Retirement Fears

We speak with longing of the day we say goodbye to the daily grind, and hello to the leisure life. No one speaks of the fears that lurk behind the hype. What about 'one foot in the grave' or 'kick the bucket'? This is my attempt to make sense of all those fears that are encroaching on my much coveted anticipation of retirement.

Sunday, March 18, 2012

March 15th, Retirement Day--not mine

We surprised him with a small get together of close friends. I knew he wouldn't want me to fuss like I did for his 40th birthday, but it is a big day. A day to celebrate. He earned it. He has worked hard, out in the elements of the Arizona desert, under several changes of department directors, not all of them delightful. I sent him to pick up the pizzas while the guests arrived. I missed the look on his face as they all yelled, "Surprise!". I get to see his face every day.
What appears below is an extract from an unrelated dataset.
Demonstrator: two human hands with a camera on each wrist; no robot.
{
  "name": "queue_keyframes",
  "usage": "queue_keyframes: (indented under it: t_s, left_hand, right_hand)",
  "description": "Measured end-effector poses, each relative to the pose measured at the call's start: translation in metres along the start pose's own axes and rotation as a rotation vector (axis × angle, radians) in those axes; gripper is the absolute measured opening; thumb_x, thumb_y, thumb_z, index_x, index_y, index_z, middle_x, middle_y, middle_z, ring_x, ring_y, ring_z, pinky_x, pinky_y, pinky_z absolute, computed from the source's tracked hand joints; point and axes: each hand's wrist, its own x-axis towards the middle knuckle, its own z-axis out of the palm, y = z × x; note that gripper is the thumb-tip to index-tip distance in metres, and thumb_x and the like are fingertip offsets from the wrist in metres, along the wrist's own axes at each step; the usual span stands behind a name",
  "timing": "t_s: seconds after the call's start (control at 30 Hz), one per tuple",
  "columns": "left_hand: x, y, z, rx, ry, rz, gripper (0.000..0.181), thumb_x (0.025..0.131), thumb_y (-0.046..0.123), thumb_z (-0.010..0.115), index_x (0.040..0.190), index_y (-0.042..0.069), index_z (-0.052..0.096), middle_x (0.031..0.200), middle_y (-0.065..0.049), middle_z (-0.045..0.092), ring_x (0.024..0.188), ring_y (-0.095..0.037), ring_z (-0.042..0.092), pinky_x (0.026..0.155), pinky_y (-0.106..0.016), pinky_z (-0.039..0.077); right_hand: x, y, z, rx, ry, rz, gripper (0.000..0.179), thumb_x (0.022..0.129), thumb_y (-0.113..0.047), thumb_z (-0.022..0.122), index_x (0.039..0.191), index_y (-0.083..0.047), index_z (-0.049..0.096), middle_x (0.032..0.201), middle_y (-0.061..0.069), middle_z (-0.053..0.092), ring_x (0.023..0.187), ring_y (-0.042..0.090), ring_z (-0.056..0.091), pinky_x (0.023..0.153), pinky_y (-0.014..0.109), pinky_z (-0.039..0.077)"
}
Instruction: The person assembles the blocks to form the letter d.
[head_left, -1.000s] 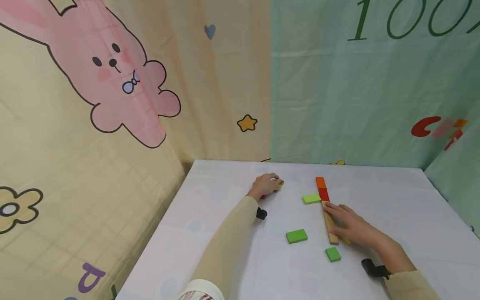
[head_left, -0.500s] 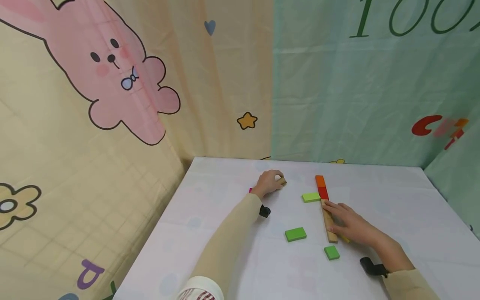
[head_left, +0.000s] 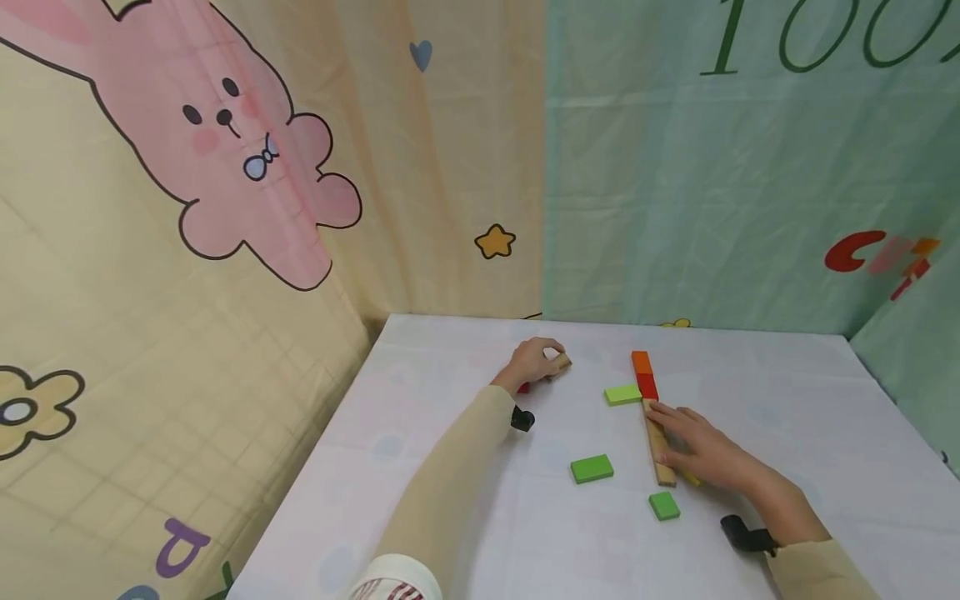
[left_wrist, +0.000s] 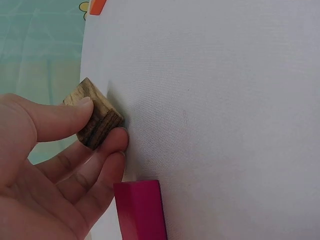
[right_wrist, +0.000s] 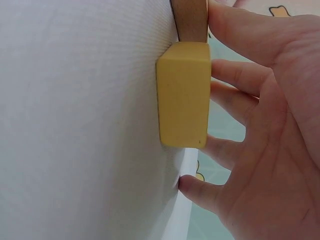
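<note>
My left hand (head_left: pixel 530 360) pinches a small wood-grain block (left_wrist: pixel 92 112) between thumb and fingertips, tilted and close over the table. A magenta block (left_wrist: pixel 140 210) lies beside its lower fingers in the left wrist view; the head view shows only a bit of it under the hand. My right hand (head_left: pixel 705 450) rests with loosely spread fingers on a long wooden strip (head_left: pixel 666 477) and over a yellow block (right_wrist: pixel 184 95) against it. Beyond the strip's far end, a red block (head_left: pixel 647 387) and an orange block (head_left: pixel 642 363) continue the line.
A light green block (head_left: pixel 622 395) sticks out leftward near the red one. Two darker green blocks, a longer one (head_left: pixel 592 468) and a squarish one (head_left: pixel 664 506), lie nearer on the white table (head_left: pixel 555 533). Printed curtains (head_left: pixel 450 167) hang behind the table's far edge.
The left hand, with the wood-grain block in its pinch, shifted slightly right and then slightly back left, its wrist uncovering the magenta block's edge again. My right hand and the other blocks stay put.
</note>
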Motion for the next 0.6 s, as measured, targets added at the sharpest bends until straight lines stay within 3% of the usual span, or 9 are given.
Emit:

I watched him struggle through the overwhelming stack of papers to file. I listened, frustrated, as he went through scenario after scenario in case of his or my demise. Cried with him, thinking about the fact that we are entering that time of our life when, like it or not, we must think about these things. Like most people these days, we are uncertain how we will survive on a limited income. We struggled through, raising our two children, on adequate salaries that left little room for a retirement savings. There was always something that came along to claim the little extra money we managed to save. And then we, or rather I, became determined to enjoy life "while we are healthy and making a good living". My dad went downhill after he retired. Rheumatoid arthritis, "Uncle Arthur" as he called it, slowed him down until he couldn't move any more. He always enjoyed life. I am determined to do the same.